Com uma atuação em conjunto com comunidades tradicionais do bioma Pampa, o Instituto Curicaca é uma das entidades que colabora com o ICMBio na construção da proposta da UC.
“É uma estratégia de convivência das pessoas e das atividades sustentáveis tradicionais, o que vem ajudando a manter a conservação da natureza nesse território”, ressalta Alexandre, sobre a importância de manter a pecuária extensiva na região.
Ameaças ao Pampa
Segundo dados do MapBiomas, o Pampa foi o bioma com a maior perda proporcional de vegetação nativa nos últimos 40 anos. Foram 3,8 milhões de hectares, o que equivale a 30% do bioma. Os números também mostram que a degradação ambiental se intensificou na última década (2015 a 2024), quando foram suprimidos 1,3 milhão de hectares de formações campestres.
A degradação dos biomas, não somente do Pampa, também aumenta a vulnerabilidade dos territórios a eventos extremos, cada vez mais frequentes e intensos no contexto de mudanças climáticas. Para Alexandre, isso é um indicativo da necessidade de encontrar modos de interação mais equilibrados com a terra.
“Precisamos encontrar soluções de maior sustentabilidade. Para que a vida das pessoas e as economias sejam compatíveis com a natureza, para a viabilidade nossa enquanto seres humanos e de todas as formas de vida no planeta”. Estudo publicado em 2023 indica que o Pampa é o lar de 12.503 espécies de plantas, animais, fungos e bactérias.
Próximas fases
“O nosso objetivo é o diálogo, a proposta amadureceu de forma a buscar a compatibilização entre a produção agropecuária, especialmente a pecuária extensiva, com a proteção dos campos”, reforça Márcia Strapazzon. Segundo ela, mesmo o debate sobre as pressões que o Pampa tem sofrido já é importante.
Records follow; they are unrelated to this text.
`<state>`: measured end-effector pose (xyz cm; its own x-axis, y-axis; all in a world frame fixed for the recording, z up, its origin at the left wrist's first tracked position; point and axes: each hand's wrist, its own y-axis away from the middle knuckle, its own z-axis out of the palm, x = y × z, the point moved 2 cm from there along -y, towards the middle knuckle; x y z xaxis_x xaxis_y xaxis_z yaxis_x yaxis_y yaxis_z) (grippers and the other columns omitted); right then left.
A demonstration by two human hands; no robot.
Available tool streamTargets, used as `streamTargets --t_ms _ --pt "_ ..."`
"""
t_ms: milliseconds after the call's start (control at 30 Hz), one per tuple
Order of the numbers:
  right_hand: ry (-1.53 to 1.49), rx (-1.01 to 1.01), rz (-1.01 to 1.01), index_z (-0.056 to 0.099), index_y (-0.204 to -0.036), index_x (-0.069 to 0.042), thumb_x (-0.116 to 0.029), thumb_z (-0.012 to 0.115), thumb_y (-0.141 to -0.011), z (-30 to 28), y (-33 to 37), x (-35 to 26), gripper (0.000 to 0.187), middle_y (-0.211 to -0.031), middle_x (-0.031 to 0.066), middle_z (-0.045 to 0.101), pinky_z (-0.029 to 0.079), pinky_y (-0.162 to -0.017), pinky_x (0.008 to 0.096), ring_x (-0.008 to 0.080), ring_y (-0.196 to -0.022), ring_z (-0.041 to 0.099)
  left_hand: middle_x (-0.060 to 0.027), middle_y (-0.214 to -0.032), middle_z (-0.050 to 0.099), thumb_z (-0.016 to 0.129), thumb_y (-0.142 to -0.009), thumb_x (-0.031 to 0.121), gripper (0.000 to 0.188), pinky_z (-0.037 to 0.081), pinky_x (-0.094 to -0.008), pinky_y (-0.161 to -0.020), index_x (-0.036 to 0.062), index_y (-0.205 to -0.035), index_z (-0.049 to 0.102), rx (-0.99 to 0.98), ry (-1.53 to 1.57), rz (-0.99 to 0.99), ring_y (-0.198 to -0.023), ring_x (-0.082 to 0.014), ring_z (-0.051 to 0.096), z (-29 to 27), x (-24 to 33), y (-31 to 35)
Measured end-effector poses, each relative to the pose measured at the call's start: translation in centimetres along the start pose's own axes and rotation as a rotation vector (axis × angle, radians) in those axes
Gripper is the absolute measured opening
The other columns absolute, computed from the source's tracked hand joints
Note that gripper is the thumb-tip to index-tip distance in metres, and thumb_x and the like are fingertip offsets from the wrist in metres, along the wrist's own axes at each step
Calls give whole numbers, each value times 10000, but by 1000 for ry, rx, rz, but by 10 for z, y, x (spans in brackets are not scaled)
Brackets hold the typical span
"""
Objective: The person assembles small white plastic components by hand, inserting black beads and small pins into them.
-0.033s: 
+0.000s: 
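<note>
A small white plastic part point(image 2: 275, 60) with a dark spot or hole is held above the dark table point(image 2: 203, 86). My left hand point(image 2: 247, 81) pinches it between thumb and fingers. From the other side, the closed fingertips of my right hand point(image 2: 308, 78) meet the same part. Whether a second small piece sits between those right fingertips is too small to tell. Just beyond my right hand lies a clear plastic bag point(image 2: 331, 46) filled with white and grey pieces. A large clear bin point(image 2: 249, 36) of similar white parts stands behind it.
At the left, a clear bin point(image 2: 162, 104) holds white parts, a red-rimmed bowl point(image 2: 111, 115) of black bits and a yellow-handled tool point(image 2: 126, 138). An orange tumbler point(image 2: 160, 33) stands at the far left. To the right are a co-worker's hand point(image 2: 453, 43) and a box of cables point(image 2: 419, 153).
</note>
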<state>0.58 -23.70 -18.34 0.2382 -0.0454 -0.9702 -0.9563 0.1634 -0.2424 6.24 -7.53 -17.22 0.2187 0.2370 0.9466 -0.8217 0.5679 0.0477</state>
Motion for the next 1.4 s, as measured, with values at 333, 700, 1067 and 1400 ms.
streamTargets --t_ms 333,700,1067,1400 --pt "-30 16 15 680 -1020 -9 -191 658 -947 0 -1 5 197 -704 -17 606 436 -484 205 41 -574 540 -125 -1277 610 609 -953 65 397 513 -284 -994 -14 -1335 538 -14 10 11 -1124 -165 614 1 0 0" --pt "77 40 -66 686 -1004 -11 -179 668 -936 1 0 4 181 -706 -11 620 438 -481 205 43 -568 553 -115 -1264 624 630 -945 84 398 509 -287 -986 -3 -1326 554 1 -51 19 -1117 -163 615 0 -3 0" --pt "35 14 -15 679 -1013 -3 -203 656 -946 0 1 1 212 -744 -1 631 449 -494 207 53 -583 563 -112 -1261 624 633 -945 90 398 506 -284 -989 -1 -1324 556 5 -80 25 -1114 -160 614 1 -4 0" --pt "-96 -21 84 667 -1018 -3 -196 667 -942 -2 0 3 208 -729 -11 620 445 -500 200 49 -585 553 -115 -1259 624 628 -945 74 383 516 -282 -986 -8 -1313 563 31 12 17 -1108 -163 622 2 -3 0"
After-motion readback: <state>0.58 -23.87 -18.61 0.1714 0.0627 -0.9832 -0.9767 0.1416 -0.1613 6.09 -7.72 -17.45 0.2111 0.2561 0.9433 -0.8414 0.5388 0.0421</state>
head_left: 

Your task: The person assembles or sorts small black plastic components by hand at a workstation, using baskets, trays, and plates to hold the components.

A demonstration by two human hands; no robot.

A analista ambiental do ICMBio explica também que a fase consultiva deverá continuar no primeiro trimestre de 2026, com novas reuniões setoriais, antes da elaboração da proposta formal a ser apresentada em consulta pública na região. Atualmente, o Pampa possui apenas uma UC federal, a Área de Proteção Ambiental (APA) do Ibirapuitã.
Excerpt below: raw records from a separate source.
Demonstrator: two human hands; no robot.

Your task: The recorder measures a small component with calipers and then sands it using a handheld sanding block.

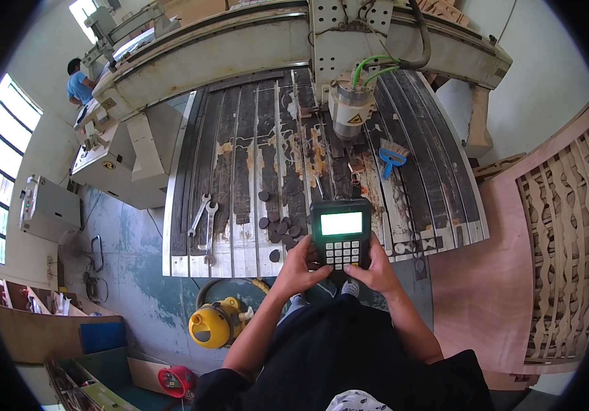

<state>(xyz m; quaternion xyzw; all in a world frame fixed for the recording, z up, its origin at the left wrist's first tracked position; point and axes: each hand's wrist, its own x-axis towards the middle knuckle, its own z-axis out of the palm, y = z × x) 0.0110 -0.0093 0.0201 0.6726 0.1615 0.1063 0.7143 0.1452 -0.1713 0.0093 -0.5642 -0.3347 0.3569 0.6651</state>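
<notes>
Both my hands hold a black handheld controller (317, 243) with a lit screen and a keypad, just above the near edge of a machine bed (222, 181). My left hand (299, 268) wraps its left side, thumb by the lower keys. On the other side my right hand (376, 267) grips it, thumb at the bottom of the keypad. Several dark round discs (287, 228) lie on the bed left of the controller. Farther left are two wrenches (210, 229). A blue brush (393, 159) rests beyond my right hand, near the spindle (350, 113).
A gantry (219, 51) spans the far side of the bed. On the floor at left stands a yellow vacuum cleaner (213, 326). A carved wooden panel (561, 240) leans at right. At the far left, a person in blue (79, 85) is beside another machine.
</notes>
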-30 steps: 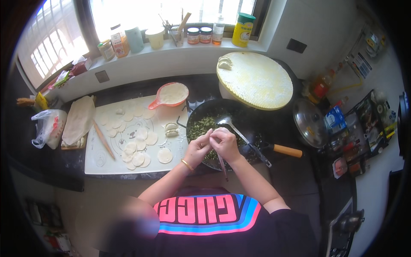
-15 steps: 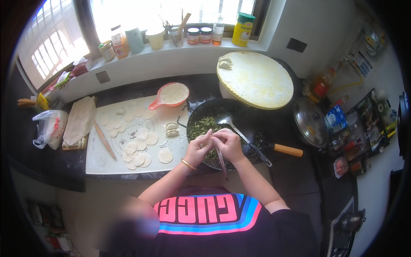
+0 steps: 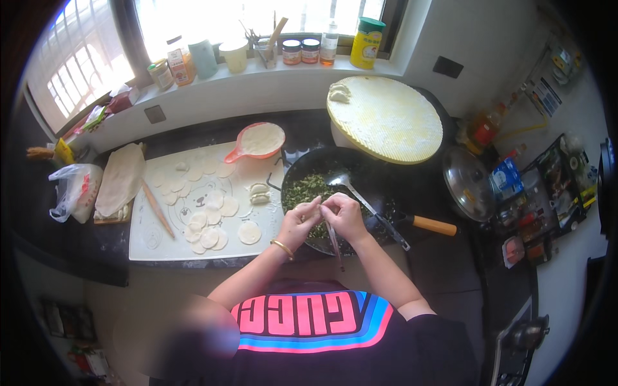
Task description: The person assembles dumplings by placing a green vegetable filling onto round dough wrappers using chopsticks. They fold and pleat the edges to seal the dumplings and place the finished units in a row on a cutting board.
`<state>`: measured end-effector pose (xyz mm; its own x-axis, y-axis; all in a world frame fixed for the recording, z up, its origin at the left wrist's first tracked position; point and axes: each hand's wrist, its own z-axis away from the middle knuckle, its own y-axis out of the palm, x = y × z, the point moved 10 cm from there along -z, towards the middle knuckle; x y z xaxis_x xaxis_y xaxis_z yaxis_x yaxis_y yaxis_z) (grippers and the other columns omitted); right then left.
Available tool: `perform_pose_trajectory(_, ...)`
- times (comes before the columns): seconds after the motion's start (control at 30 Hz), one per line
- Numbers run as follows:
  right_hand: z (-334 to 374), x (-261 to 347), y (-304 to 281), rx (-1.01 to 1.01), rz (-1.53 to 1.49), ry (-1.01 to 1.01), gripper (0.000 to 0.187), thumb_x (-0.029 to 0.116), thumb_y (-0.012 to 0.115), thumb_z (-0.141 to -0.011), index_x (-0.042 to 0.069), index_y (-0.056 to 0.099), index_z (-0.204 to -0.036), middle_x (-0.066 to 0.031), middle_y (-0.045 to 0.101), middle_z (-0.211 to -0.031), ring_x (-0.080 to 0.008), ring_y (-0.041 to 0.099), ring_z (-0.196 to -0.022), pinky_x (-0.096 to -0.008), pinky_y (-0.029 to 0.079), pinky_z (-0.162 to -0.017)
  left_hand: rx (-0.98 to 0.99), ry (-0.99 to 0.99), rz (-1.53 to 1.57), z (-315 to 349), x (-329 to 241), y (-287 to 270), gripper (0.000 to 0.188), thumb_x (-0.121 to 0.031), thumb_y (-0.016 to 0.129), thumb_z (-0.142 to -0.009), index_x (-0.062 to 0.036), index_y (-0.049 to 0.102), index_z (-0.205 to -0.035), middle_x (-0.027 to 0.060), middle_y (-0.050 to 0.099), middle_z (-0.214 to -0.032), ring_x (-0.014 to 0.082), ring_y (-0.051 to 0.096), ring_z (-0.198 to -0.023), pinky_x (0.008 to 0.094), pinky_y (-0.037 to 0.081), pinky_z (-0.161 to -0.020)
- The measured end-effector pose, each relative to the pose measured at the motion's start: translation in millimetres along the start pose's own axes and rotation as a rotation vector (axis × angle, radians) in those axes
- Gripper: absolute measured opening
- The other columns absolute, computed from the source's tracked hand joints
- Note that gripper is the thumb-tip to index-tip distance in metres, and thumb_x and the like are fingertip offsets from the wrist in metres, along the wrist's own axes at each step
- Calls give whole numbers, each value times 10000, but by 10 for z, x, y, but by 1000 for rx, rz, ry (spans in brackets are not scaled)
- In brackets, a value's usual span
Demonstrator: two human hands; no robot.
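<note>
Over the near side of a black wok [image 3: 402, 174], my left hand [image 3: 296, 225] and my right hand [image 3: 344, 216] meet with fingertips together. A pale dumpling [image 3: 316, 214], mostly hidden by the fingers, is cradled in my left hand, and the right fingers pinch at its edge. Chopsticks [image 3: 335, 244] hang down from my right hand toward the counter's front edge. Chopped green filling [image 3: 308, 186] lies in the wok beyond my hands. A metal spoon [image 3: 360, 198] rests in it, its dark handle leaning over the near rim.
Left of the wok, a white mat [image 3: 145, 215] bears round wrappers [image 3: 209, 238], a few dumplings [image 3: 259, 193] and a rolling pin [image 3: 158, 209]. An orange bowl of flour [image 3: 261, 140] stands behind. A floured round tray [image 3: 393, 122] sits back right. The wok's wooden handle [image 3: 434, 225] points right.
The right fingers have shifted very slightly along the dumpling's edge. Both hands stay in the same place over the wok, and the things around them have not moved.
</note>
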<state>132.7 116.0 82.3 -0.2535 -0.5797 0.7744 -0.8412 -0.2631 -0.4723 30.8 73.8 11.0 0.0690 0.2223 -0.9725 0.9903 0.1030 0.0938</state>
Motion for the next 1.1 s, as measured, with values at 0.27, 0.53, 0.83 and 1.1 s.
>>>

“Precisamos olhar para o bioma Pampa, que é nosso e está no Rio Grande, e ver como que ele potencializa, inclusive o desenvolvimento da nossa região, seja olhando para o turismo rural, para a agregar valor ao nosso produto ou para a questão cultural”, lembra Agnaldo Barcelos, sobre a importância de oferecer condições de renda e sustento para a pecuária familiar.
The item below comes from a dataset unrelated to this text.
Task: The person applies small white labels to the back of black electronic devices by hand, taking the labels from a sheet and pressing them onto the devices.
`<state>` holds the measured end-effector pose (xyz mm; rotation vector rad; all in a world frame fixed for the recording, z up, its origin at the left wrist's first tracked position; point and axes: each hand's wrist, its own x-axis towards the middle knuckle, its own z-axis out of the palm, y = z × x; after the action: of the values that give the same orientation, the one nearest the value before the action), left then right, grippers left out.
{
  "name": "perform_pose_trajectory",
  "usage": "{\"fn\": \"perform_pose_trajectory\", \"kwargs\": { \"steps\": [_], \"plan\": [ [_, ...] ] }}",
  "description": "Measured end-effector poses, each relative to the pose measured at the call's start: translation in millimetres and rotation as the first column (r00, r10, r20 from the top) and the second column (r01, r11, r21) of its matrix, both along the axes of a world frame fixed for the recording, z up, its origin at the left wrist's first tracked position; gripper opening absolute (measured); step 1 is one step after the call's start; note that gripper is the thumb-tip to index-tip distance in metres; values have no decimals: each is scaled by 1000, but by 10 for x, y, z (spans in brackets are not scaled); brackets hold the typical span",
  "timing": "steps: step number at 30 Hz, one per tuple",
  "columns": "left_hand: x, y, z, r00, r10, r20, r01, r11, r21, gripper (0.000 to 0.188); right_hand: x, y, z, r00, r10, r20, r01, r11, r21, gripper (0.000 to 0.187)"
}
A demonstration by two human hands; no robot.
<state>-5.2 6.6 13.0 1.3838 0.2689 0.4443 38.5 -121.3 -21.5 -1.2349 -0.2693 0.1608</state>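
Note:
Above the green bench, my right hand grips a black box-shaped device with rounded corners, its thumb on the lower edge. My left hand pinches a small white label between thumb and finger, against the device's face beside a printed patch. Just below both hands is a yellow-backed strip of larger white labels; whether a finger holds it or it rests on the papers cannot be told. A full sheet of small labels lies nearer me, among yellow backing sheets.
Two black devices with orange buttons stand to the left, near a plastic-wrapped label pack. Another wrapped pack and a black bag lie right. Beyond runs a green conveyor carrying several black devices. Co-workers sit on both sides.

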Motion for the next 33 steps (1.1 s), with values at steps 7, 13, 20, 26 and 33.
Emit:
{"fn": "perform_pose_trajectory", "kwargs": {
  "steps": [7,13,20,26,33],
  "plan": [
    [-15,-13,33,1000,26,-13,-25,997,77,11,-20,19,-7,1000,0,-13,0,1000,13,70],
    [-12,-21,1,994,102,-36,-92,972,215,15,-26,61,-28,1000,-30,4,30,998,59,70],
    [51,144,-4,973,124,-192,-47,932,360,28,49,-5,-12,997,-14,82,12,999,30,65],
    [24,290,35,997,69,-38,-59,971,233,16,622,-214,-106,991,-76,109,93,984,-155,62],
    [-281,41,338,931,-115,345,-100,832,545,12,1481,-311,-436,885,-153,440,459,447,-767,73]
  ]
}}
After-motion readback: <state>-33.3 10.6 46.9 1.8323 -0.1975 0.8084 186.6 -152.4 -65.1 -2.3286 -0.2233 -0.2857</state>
Como exemplo da ecossociabilidades, ou seja, relações sustentáveis das pessoas com o Pampa, Agnaldo menciona o projeto “Recuperação de Biomas”, uma parceria da Fetag-RS com a Secretaria Estadual de Meio Ambiente (SEMA-RS). A iniciativa envolve produtores rurais na recuperação de áreas degradadas, com objetivo de capacitá-los como agentes de preservação do Pampa.
Outras estratégias possíveis incluem incentivos para inclusão de produtos da pecuária familiar na merenda escolar, além de certificados e selos de origem.
“Não podemos ser inconsequentes de não entender que o bioma Pampa e os campos nativos precisam ser preservados e a unidade de conservação vem ao encontro disso. Não é de proibir que existam outras coisas na região, mas é também garantir que o patrimônio natural tenha o mínimo de preservação”, complementa Agnaldo.